____ Data below
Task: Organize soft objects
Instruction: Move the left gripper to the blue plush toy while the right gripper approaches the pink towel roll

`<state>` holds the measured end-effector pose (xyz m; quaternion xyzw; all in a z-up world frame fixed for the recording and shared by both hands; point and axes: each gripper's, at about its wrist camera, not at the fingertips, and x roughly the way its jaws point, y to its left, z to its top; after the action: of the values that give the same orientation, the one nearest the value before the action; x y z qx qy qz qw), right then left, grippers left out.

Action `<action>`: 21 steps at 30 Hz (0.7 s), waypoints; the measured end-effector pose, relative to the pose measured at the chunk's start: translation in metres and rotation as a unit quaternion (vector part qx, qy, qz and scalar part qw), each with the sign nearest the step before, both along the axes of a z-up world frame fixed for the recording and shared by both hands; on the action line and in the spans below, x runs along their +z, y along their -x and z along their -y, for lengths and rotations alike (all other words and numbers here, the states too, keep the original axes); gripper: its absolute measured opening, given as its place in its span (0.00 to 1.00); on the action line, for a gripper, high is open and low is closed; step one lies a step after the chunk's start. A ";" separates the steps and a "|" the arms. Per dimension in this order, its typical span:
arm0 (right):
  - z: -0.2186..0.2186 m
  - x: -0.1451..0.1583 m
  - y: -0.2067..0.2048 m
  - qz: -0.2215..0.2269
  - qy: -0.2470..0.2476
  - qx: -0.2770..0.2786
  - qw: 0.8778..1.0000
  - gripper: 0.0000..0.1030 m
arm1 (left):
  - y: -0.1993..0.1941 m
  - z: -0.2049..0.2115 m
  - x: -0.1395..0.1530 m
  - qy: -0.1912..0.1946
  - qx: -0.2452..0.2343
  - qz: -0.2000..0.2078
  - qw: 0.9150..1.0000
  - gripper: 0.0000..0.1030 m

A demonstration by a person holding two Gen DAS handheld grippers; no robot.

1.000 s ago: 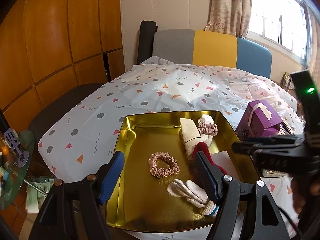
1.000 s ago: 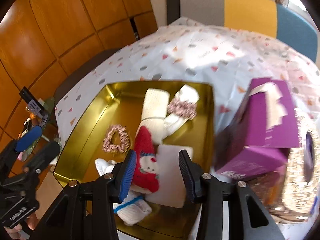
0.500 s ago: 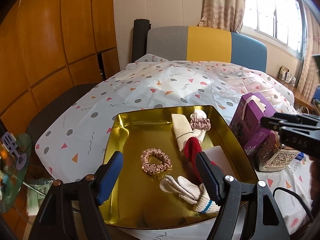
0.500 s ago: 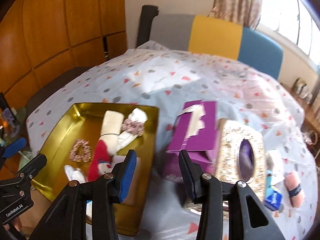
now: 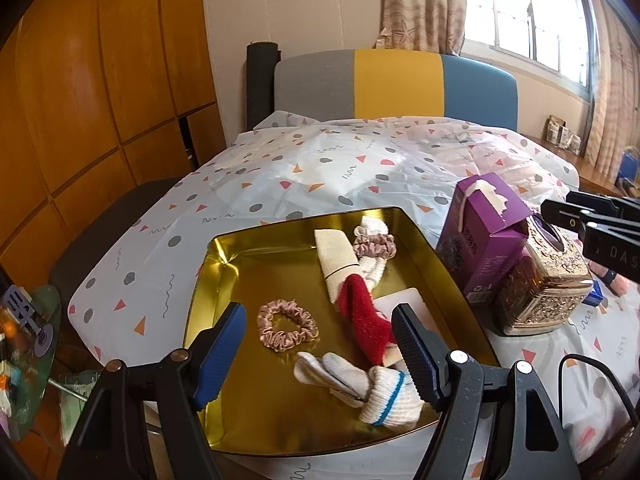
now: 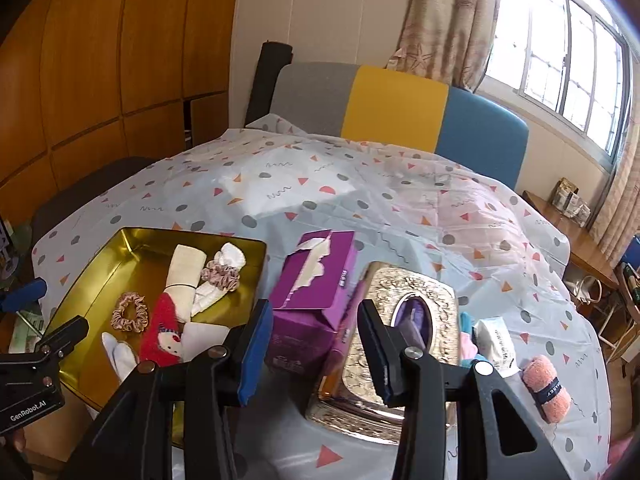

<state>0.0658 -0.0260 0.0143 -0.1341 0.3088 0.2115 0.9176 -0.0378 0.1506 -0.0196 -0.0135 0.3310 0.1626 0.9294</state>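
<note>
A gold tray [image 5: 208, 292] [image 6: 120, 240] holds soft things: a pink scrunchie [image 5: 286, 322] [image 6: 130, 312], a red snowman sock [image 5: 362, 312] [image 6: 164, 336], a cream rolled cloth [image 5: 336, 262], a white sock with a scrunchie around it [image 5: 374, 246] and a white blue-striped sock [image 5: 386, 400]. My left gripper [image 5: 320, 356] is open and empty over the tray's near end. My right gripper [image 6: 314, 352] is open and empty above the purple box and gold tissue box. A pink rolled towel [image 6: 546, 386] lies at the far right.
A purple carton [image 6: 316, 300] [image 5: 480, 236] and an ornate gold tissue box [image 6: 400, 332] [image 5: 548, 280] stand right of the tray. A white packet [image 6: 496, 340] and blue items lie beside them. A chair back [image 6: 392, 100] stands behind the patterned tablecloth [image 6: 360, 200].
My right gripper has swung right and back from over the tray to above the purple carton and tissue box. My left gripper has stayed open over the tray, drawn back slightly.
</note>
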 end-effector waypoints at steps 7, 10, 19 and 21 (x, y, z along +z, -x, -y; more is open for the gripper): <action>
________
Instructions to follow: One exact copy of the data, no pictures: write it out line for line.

Exercise result:
Task: Organize soft objects
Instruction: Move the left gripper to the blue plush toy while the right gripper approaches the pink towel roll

`<state>` holds the measured end-effector pose (xyz m; quaternion xyzw; all in a z-up world frame fixed for the recording and shared by both hands; point and axes: each gripper's, at about its wrist camera, not at the fingertips, and x roughly the way its jaws point, y to its left, z to its top; after the action: of the values that give the same orientation, the one nearest the value before the action; x y z qx qy qz qw), right then left, grippers left out.

Action `<action>`: 21 steps at 30 Hz (0.7 s), waypoints; the measured end-effector pose, relative to the pose measured at the chunk's start: translation in metres and rotation as a unit quaternion (vector part qx, qy, qz and scalar part qw), each with the sign nearest the step before, both along the axes of a z-up world frame fixed for the recording and shared by both hands; on the action line and in the spans below, x runs along their +z, y along their -x and z along their -y, for lengths and rotations alike (all other words and numbers here, the states too, keep the original axes); gripper: its absolute measured opening, given as its place in its span (0.00 to 1.00); on the action line, for a gripper, high is open and low is closed; step one lies a step after the chunk's start. A ";" separates the steps and a "|" the arms. Per dimension in this order, its typical span:
arm0 (right):
  - z: -0.2186..0.2186 m
  - x: -0.1451..0.1583 m
  - y: -0.2067..0.2048 m
  - qz: -0.2215..0.2269
  - qy: -0.2470..0.2476
  - qx: -0.2770..0.2786
  - qw: 0.8778..1.0000
  - gripper: 0.0000..0.1030 m
arm1 (left):
  - y: -0.1993..0.1941 m
  - z: -0.2049..0.2115 m
  - x: -0.1395..0.1530 m
  - qy: -0.1912..0.1946
  - qx: -0.2452..0.2343
  - qz: -0.2000..0.2078
  - qw: 0.9150..1.0000
  - gripper: 0.0000..0.1030 m

A demonstration by a person holding two Gen DAS handheld grippers; no robot.

1.000 s ago: 
1.000 s ago: 
0.500 s ago: 
0.500 s ago: 
now: 
now: 

<state>0.0658 -0.0260 0.0143 -0.1341 0.3088 0.2115 0.9176 -0.0378 0.1506 -0.0196 -0.0135 0.3310 0.1626 0.9294</state>
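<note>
A gold tray [image 5: 208, 292] [image 6: 120, 240] holds soft things: a pink scrunchie [image 5: 286, 322] [image 6: 130, 312], a red snowman sock [image 5: 362, 312] [image 6: 164, 336], a cream rolled cloth [image 5: 336, 262], a white sock with a scrunchie around it [image 5: 374, 246] and a white blue-striped sock [image 5: 386, 400]. My left gripper [image 5: 320, 356] is open and empty over the tray's near end. My right gripper [image 6: 314, 352] is open and empty above the purple box and gold tissue box. A pink rolled towel [image 6: 546, 386] lies at the far right.
A purple carton [image 6: 316, 300] [image 5: 480, 236] and an ornate gold tissue box [image 6: 400, 332] [image 5: 548, 280] stand right of the tray. A white packet [image 6: 496, 340] and blue items lie beside them. A chair back [image 6: 392, 100] stands behind the patterned tablecloth [image 6: 360, 200].
My right gripper has swung right and back from over the tray to above the purple carton and tissue box. My left gripper has stayed open over the tray, drawn back slightly.
</note>
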 end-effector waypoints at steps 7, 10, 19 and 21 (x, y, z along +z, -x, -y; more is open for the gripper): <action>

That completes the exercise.